A palindromic number reads the same both ways. The largest palindrome made from the product of two 2-digit numbers is 9009 = 91 × 99.

Find the largest palindrome made from the product of two 3-digit numbers.

The usual approach is to use brute force. Here’s a C# example, which I suspect is similar to what many people do:

(from    factor1 in Enumerable.Range(100, 899)
 from    factor2 in Enumerable.Range(100, 899)
 let     product = factor1 * factor2
 where   IsPalindrome(product) // defined elsewhere
 orderby product descending
 select  new { Factor1 = factor1, Factor2 = factor2, Product = product}).First()

This is not a terrible solution. It runs pretty quickly and returns the correct solution, and we can see opportunities for making it more efficient. I suspect most people would declare the problem finished and move on.

However, the LINQ syntax may obscure the fact that this is still a brute force solution. Any time we have to think about how to instruct a computer to find the answer to the problem instead of the characteristics of the problem itself, we add cognitive overhead and increase the chances of making a mistake.

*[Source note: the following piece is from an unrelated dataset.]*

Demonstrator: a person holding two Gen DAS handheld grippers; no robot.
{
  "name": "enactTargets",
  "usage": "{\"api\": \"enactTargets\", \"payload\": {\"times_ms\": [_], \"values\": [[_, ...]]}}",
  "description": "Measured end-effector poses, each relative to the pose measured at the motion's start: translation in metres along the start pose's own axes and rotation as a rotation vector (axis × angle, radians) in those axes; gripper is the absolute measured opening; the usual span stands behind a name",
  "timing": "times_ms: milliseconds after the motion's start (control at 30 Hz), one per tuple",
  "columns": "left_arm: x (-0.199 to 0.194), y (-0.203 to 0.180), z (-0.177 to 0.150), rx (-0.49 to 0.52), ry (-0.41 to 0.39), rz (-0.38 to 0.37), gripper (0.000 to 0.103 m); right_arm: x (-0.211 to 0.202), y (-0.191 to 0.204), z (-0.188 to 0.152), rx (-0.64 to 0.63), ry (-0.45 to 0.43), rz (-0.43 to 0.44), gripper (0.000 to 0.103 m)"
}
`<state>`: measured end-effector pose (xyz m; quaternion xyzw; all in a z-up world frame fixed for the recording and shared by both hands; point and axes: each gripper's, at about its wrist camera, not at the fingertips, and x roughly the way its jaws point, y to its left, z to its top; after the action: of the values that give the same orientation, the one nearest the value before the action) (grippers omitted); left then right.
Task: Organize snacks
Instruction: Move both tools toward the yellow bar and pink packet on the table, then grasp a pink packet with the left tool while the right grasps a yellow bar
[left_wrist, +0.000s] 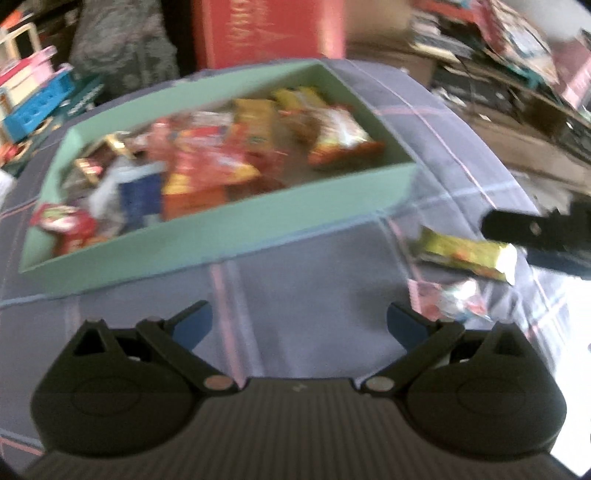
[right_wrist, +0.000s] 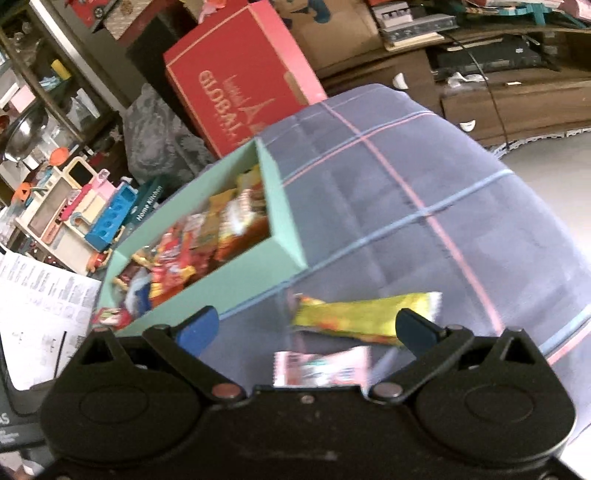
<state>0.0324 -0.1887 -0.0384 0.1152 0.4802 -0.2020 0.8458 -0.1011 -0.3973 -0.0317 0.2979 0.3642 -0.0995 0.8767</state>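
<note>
A green box (left_wrist: 221, 236) full of several snack packets sits on a blue checked cloth (left_wrist: 314, 314); it also shows in the right wrist view (right_wrist: 280, 206). A yellow snack bar (left_wrist: 469, 253) and a pink-white packet (left_wrist: 448, 299) lie on the cloth right of the box. My left gripper (left_wrist: 299, 325) is open and empty, in front of the box. My right gripper (right_wrist: 306, 328) is open and empty, just above the yellow bar (right_wrist: 362, 317) and the pink-white packet (right_wrist: 321, 367). The right gripper shows as a black shape (left_wrist: 535, 229) at the left view's right edge.
A red carton (right_wrist: 236, 81) stands behind the cloth-covered surface. Toys and a blue tray (right_wrist: 110, 214) are stacked at the left, with printed paper (right_wrist: 40, 306) below. A wooden shelf unit (right_wrist: 517, 92) with clutter is at the back right.
</note>
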Motion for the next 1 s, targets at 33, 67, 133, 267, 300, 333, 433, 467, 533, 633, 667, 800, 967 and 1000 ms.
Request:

Also, what is that IsPalindrome(product) hiding? Most people implement this by converting the number to a string, and comparing it with the reversed value. But it turns out that the mathematical properties of a palindromic number are critical to finding an efficient solution.

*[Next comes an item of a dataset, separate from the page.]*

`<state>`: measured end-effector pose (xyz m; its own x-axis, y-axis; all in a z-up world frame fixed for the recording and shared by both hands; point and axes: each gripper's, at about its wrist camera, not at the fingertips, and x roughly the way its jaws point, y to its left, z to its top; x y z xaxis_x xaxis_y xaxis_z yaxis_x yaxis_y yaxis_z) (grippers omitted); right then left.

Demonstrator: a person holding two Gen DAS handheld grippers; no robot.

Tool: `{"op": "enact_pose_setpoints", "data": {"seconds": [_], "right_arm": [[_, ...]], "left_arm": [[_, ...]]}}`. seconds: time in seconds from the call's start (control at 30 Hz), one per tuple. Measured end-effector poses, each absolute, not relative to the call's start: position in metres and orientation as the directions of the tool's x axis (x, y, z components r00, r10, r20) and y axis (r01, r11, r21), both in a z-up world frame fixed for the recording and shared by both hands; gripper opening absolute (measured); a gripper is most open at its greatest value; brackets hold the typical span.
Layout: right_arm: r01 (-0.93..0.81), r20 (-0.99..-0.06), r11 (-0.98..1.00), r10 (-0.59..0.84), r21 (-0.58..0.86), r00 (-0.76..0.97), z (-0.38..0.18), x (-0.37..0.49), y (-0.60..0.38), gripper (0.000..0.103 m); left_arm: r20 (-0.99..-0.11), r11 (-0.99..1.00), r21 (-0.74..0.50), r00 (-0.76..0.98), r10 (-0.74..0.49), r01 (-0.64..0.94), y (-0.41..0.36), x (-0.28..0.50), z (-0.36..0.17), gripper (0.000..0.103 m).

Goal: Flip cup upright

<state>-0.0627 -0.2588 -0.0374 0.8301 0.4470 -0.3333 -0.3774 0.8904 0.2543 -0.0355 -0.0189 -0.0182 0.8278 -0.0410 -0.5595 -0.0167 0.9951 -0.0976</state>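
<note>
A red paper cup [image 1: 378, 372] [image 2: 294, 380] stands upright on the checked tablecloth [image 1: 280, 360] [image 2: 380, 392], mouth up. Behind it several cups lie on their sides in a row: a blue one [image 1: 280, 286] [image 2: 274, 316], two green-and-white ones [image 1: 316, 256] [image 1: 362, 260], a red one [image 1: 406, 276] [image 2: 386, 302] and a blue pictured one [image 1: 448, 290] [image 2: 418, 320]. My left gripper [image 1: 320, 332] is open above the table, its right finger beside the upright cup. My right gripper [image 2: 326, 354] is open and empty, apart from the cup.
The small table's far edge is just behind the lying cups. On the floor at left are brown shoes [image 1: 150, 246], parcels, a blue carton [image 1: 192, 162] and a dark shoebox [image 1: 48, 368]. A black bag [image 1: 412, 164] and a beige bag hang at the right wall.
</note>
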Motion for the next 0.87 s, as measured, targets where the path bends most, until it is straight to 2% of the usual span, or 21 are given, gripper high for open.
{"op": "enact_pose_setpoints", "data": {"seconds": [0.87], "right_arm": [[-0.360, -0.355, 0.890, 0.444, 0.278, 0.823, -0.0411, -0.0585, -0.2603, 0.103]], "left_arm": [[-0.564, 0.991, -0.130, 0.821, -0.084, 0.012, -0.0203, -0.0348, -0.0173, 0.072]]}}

Indeed, you can solve this problem fairly quickly with pencil and paper so long as you don’t do IsPalindrome this way! (It would probably double the length of this post to explain how, so I’ll skip that. If there’s demand in comments I can explain, otherwise just read on.)

Solving with Pure Specification

For my purely declarative solution, I’m going to use the language SMT-LIB. As a pure specification language, it doesn’t allow me to define an implementation at all! Instead, I’ll use it to express the constraints of the problem, and then use MSR’s Z3 solver to find a solution. SMT-LIB uses Lisp-like S-expressions, so, yes Virginia, there will be parentheses, but don’t let that scare you off. It’s always worthwhile to learn languages which make you think about problems differently, and I think you’ll find SMT-LIB really delivers!

Since this language will seem unusual to many readers, let’s walk through the problem step by step.

First, we need to declare some of the variables used in the problem. I use "variable" here in the mathematical, rather than software, sense: A placeholder for an unknown, but not something to which I’ll be assigning varying values. So here are three variables roughly equivalent to the corresponding C# vars above:

(declare-const product Int)
(declare-const factor1 Int)
(declare-const factor2 Int)

In an S-expression, the first item inside the parentheses is the function, and the remaining items are arguments. So declare-const is the function here and the remaining items are the variable name and its "sort" (type).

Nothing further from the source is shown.